As you enter retirement, this changes and reduces dramatically. While you may still want to provide some sort of financial support to your kids, chances are your children are now independent adults who are self-sufficient.

You no longer have to spend five-figures or more for childcare, extracurriculars, or college, which is money you can now allocate toward other important expenses.


As working physicians, taxes are one of our largest yearly expenses. In retirement, this will decrease significantly. Because you are no longer working and earning 6-figures per year, you won’t have a large tax bill.

Many retired doctors only pay federal and state taxes on the money they withdraw from their work retirement accounts. They also don’t have to pay FICA taxes (for Medicare and Social Security). This combination of having less income, a lower tax rate, and fewer types of taxes to pay, drastically lowers your tax bill.  

Expenses that will increase


If you ask most people what they are looking forward to most when they stop working and retire, it’s traveling. Lots of doctors have the desire to see the world and experience different cultures. Their busy work schedule, parental obligations, and other financial priorities may have prevented them from doing so in the past. Now that they are retired and their kids are self-sufficient, many of them want to travel (especially if they retired in their 50s or 60s in relatively good health). 

While some physicians enjoy staying close to home, many others want to travel internationally for multiple days, weeks, or even months at a time.

While there is nothing wrong with these desires or travel plans, be sure you account for them in your budget. This increase in money spent on travel tends to be most pronounced in the first decade of retirement. 


Retirement gives you many opportunities to do things you couldn’t do while you were working. For some, this means getting a new hobby, gaining membership to certain organizations or country clubs, and/or learning a new sport.

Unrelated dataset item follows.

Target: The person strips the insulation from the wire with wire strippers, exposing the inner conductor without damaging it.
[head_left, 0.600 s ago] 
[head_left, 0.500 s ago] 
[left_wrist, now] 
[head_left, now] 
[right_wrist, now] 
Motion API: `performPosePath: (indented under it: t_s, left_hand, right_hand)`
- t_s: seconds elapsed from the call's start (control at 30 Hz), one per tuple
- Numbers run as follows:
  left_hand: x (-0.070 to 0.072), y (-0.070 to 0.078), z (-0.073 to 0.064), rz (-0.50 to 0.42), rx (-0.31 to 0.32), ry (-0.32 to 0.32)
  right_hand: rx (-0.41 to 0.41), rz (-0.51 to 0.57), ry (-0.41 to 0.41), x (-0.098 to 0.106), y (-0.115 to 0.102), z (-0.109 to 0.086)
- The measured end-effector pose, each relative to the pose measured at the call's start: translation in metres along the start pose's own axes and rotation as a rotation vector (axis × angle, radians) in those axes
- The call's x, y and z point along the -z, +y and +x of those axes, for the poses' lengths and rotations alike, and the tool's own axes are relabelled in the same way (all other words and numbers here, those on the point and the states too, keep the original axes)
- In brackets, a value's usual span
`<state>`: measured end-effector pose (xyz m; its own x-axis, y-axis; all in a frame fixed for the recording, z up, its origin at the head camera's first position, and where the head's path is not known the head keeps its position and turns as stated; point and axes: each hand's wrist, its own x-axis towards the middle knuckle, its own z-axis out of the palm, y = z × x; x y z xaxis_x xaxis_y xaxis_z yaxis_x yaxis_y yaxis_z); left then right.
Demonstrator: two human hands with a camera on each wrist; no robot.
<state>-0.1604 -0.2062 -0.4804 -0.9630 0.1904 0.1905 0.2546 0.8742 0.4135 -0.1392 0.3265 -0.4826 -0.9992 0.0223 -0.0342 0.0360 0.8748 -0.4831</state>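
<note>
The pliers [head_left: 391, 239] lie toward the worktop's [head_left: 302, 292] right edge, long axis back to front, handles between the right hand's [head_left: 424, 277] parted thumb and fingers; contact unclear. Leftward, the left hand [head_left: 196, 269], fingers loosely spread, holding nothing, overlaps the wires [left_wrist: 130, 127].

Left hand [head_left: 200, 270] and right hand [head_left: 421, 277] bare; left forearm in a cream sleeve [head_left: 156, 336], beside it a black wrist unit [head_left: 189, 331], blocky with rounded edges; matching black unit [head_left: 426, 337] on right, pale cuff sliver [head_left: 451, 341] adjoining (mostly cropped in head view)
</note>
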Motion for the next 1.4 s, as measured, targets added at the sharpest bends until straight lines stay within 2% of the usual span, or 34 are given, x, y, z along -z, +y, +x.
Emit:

For other people, it means going to various shows around the city, trying out new restaurants, exploring areas of nearby towns, and taking some weekend trips to the beach or mountains.

While not mandatory, spending money on these activities can add a tremendous amount of happiness to your life once you retire, so prepare yourself and your wallet for this change. Many retirees spend a lot more money on discretionary spending than they did while they were working. 


If you work as an employed physician, there’s a good chance the amount you pay for healthcare is only a small percentage of your monthly bills. One of the main reasons healthcare appears to be decently affordable is because your employer pays a large percentage of the cost. Many people are shocked to learn how expensive healthcare is when they have to pay for it on their own. If you retire before age 65, and are not yet eligible for Medicare, you will likely have to buy healthcare on your own on the federal insurance marketplace.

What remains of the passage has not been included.